Task directions:
Print exactly what the entries say, line by line, from the first line down to the one with "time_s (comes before", inclusive.

+++

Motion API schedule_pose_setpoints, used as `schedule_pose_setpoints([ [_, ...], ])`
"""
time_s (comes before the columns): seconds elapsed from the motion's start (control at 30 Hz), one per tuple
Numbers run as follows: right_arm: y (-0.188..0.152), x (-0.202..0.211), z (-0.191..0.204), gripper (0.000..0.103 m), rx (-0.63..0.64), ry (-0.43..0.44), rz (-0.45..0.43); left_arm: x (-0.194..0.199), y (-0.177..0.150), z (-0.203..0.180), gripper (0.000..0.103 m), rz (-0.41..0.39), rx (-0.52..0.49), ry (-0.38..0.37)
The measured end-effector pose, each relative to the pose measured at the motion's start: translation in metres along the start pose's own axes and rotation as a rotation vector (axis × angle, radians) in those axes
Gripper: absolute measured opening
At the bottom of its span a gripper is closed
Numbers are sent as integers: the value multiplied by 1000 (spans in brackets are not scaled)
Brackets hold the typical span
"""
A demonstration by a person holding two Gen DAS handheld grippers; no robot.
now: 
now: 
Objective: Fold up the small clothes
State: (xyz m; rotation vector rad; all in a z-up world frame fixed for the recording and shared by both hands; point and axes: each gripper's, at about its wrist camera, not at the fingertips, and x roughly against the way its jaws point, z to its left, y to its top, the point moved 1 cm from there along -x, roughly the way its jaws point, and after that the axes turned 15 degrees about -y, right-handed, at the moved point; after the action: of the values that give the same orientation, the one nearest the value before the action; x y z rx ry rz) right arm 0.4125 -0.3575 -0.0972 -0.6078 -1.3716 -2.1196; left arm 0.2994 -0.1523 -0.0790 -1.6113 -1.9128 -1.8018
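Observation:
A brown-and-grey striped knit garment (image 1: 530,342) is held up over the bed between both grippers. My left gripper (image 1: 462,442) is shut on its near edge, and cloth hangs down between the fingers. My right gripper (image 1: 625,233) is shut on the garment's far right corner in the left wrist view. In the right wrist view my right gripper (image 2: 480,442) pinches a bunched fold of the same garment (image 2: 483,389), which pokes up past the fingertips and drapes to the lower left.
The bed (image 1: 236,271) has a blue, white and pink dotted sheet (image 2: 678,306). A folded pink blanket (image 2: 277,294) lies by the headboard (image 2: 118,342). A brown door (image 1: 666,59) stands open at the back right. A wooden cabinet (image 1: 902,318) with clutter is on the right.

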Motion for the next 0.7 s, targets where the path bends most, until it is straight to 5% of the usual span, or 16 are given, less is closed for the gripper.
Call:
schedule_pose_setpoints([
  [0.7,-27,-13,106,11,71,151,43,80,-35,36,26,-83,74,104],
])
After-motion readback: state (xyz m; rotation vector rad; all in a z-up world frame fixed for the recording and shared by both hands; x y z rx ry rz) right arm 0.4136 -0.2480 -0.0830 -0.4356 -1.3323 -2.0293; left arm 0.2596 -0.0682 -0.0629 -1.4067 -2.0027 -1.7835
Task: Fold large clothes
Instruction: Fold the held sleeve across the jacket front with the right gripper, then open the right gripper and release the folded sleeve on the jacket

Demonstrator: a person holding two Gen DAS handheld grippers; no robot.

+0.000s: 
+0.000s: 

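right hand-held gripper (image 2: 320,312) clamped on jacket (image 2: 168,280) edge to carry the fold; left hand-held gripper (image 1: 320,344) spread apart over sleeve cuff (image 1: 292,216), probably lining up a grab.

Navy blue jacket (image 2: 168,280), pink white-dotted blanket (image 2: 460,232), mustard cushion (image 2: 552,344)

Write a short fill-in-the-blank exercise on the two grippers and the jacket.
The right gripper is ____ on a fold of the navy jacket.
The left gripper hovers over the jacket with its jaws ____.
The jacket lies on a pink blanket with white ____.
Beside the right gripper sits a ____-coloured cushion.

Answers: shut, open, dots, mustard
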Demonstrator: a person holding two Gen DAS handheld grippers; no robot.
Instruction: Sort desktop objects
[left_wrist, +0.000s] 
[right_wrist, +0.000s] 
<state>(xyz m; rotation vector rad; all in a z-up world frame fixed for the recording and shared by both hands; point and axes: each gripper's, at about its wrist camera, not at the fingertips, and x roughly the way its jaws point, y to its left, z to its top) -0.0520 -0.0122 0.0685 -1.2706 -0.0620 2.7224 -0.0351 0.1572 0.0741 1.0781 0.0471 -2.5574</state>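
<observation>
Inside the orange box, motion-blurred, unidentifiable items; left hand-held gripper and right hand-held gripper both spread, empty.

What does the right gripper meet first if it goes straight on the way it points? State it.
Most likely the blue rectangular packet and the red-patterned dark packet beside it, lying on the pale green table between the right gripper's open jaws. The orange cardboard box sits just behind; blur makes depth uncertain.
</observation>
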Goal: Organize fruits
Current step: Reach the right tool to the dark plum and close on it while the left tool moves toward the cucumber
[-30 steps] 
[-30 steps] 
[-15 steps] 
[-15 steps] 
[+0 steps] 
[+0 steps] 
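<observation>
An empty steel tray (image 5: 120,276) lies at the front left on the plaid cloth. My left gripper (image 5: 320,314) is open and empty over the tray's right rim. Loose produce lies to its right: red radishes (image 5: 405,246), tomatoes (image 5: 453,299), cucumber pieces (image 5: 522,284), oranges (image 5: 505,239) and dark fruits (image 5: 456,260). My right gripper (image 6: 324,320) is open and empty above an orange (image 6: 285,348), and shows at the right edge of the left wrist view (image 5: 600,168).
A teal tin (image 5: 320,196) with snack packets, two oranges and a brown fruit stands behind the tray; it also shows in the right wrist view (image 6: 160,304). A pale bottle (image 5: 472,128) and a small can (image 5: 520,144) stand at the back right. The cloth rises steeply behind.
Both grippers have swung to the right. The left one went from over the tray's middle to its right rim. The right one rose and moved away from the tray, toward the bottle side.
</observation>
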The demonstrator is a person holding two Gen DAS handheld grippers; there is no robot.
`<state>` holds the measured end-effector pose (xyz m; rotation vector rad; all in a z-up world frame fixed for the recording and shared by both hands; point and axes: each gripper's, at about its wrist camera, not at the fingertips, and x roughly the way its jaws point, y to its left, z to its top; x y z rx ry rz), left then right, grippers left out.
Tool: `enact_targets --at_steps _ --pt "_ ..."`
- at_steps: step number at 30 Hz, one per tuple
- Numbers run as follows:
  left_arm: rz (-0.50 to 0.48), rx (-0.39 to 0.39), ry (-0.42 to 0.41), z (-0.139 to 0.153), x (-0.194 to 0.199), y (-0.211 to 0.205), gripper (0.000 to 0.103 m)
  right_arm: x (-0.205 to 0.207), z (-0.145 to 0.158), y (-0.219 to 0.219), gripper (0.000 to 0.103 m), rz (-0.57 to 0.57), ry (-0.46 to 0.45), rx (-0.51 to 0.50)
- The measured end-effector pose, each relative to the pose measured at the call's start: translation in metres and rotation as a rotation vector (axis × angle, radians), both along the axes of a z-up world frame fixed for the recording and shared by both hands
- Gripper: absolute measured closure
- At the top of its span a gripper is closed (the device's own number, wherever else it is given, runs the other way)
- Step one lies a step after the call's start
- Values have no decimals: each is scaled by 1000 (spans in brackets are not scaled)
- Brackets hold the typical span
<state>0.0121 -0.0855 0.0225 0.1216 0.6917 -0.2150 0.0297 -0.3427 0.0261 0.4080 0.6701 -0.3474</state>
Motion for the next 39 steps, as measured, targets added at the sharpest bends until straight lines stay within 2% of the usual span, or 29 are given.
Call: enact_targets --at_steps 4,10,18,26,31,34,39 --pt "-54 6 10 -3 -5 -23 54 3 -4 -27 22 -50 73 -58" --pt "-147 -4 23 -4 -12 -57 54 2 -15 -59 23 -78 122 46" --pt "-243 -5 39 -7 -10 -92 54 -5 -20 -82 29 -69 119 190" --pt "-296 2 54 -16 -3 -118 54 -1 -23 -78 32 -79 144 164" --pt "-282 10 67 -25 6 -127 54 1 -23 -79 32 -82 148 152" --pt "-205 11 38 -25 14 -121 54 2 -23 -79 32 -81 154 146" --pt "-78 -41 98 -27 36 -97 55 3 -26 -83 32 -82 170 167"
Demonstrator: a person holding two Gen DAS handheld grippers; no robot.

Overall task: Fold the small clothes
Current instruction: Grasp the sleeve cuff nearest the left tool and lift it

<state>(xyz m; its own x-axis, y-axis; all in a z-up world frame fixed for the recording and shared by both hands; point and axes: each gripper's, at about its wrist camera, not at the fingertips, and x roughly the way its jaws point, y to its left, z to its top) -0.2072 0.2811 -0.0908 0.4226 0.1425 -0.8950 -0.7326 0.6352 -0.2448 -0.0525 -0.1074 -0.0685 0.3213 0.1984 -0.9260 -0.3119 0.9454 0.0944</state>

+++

Answer space:
Motion API schedule_pose_setpoints, used as `schedule_pose_setpoints([ [_, ...], ])`
"""
time_s (comes before the columns): seconds elapsed from the motion's start (control at 30 Hz), one per tuple

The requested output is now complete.